__What you should do__: The lines of the records that include "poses" should all be copied.

>>>>>

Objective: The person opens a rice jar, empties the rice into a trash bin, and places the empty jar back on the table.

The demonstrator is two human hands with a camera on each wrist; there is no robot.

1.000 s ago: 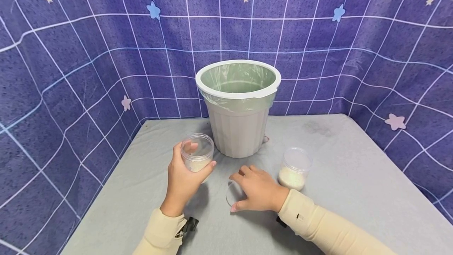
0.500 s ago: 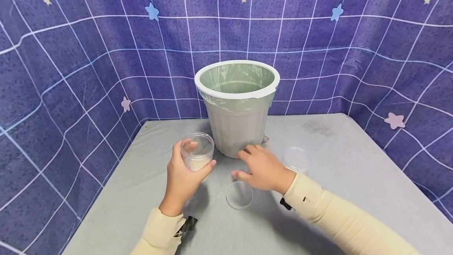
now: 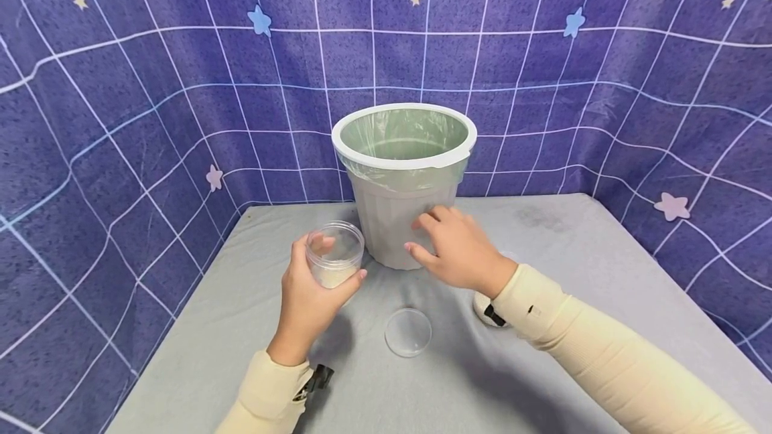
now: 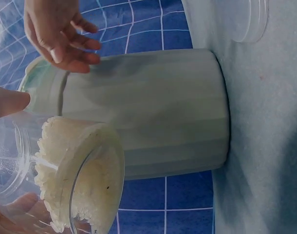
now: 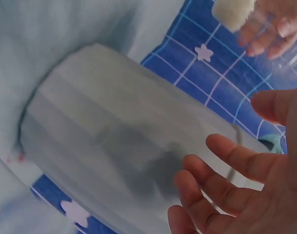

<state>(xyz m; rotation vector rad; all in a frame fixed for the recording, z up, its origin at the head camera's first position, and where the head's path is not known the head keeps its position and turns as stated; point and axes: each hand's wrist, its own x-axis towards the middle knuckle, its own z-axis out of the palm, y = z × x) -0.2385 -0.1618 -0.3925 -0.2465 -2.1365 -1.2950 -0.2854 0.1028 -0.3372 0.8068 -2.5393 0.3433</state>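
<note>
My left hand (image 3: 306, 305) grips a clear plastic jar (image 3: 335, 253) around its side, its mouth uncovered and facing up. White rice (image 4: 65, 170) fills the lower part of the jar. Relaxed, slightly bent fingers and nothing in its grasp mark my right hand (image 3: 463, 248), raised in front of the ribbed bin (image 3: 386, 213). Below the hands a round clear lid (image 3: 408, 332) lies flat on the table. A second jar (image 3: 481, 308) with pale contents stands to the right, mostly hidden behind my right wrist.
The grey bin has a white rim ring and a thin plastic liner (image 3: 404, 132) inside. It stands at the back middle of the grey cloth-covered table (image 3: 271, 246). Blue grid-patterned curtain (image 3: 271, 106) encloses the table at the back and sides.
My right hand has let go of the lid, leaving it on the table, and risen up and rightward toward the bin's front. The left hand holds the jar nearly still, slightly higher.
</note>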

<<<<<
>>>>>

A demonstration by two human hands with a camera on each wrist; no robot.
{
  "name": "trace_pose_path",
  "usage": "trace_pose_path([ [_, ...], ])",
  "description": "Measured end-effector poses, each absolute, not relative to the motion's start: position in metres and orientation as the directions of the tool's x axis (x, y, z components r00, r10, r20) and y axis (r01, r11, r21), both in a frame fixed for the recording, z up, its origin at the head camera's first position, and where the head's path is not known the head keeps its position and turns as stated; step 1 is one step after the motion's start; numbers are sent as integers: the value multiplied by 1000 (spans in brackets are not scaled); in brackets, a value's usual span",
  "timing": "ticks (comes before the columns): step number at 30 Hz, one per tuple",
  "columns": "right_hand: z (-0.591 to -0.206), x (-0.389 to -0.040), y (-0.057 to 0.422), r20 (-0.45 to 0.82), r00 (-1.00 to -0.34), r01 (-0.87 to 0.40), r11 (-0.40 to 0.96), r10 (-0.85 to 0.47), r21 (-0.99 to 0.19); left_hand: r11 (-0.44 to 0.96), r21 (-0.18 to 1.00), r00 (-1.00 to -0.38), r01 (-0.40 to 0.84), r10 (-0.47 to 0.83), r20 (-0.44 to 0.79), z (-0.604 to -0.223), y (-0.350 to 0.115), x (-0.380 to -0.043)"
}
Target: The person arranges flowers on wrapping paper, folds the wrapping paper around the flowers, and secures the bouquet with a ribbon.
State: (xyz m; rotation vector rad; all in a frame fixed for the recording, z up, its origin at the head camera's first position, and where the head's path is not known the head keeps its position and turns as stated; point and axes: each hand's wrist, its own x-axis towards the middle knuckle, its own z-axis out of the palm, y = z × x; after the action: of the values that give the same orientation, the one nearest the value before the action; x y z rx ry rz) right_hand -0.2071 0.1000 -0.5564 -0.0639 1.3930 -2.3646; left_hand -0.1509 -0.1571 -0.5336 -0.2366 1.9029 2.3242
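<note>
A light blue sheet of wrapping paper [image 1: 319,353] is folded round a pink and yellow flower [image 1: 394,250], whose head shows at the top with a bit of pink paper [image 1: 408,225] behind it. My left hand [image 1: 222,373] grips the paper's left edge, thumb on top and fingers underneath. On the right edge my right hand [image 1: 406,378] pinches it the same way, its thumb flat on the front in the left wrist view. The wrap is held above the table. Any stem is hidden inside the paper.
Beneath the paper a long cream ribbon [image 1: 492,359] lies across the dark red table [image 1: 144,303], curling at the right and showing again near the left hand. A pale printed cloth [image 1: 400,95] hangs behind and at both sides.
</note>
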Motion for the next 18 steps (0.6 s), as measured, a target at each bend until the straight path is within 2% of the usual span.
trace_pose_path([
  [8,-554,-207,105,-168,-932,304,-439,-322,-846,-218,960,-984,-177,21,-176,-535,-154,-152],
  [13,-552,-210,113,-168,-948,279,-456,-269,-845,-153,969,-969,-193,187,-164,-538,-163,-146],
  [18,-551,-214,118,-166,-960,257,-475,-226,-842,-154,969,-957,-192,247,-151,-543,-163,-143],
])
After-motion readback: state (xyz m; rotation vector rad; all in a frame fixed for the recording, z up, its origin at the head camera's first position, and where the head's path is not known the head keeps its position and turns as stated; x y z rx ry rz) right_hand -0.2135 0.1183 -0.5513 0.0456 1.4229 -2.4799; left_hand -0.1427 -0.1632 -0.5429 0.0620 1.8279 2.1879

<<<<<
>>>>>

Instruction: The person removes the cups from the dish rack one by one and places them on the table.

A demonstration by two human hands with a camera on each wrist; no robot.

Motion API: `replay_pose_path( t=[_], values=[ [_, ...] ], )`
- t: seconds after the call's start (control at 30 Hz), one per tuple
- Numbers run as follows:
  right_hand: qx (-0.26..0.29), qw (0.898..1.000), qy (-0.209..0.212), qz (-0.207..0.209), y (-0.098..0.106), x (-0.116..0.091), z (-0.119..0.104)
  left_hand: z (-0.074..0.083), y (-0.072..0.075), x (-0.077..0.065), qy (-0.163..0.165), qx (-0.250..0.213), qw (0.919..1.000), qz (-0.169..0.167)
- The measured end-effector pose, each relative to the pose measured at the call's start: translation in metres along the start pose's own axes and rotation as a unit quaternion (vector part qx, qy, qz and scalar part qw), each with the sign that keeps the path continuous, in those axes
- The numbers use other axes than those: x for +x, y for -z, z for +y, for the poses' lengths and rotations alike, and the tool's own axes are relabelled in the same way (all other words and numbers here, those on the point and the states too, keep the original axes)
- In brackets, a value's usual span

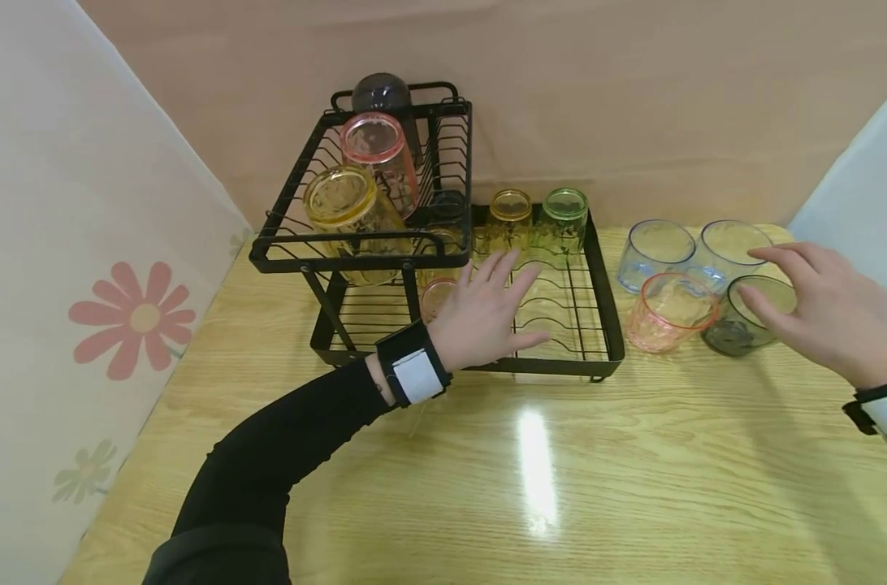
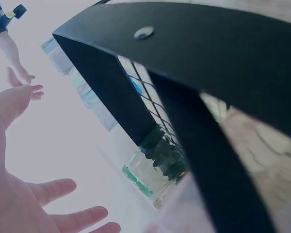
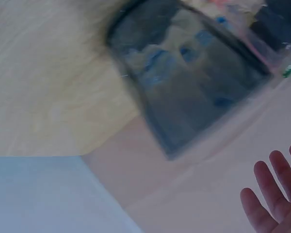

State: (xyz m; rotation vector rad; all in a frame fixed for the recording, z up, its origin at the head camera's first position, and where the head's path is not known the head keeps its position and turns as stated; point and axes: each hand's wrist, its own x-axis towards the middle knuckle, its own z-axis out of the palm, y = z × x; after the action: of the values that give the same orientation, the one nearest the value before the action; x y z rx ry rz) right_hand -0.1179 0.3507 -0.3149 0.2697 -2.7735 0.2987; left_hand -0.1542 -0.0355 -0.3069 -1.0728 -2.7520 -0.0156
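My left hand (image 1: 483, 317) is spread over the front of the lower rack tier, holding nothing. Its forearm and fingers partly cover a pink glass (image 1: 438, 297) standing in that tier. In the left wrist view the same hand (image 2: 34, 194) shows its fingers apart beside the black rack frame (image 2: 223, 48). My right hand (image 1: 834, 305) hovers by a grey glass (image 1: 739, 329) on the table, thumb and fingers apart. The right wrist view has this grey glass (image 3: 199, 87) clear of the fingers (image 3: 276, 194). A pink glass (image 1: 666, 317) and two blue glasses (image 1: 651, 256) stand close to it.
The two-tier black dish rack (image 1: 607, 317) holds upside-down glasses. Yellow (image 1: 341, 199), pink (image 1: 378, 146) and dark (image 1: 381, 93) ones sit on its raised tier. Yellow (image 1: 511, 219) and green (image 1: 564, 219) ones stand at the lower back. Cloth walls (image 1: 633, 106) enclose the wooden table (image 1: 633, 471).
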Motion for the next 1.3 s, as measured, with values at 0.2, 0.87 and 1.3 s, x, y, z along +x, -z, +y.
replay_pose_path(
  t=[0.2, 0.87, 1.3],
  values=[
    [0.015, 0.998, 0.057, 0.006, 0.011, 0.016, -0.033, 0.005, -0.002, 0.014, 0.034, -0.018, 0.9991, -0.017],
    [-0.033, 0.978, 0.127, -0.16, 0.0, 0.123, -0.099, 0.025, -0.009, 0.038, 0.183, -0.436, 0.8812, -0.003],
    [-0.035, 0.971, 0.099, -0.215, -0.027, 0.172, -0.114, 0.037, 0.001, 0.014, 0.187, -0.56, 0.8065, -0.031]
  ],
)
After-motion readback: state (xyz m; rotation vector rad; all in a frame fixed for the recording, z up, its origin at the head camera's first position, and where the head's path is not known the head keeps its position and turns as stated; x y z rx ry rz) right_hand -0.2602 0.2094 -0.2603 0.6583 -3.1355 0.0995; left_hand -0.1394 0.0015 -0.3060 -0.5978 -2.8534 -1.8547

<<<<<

__Answer to this exercise__:
  "description": "Measured end-effector poses, each absolute, not relative to the motion's start: position in metres and orientation as the directions of the tool's x axis (x, y, z components r00, r10, r20) and y axis (r01, r11, r21), both in a frame fixed for the recording, z up, its origin at the head camera's first position, and where the head's path is not known the head keeps its position and turns as stated; step 1 is one step after the motion's start; numbers are sent as integers: the value multiplied by 1000 (spans in brackets are not scaled); in brackets, a value's usual span",
- The numbers use other axes than those: x for +x, y for -z, z for +y, for the poses' lengths and rotations alike, and the tool's own axes are relabelled in the same way (all other words and numbers here, those on the point and the states too, keep the original axes)

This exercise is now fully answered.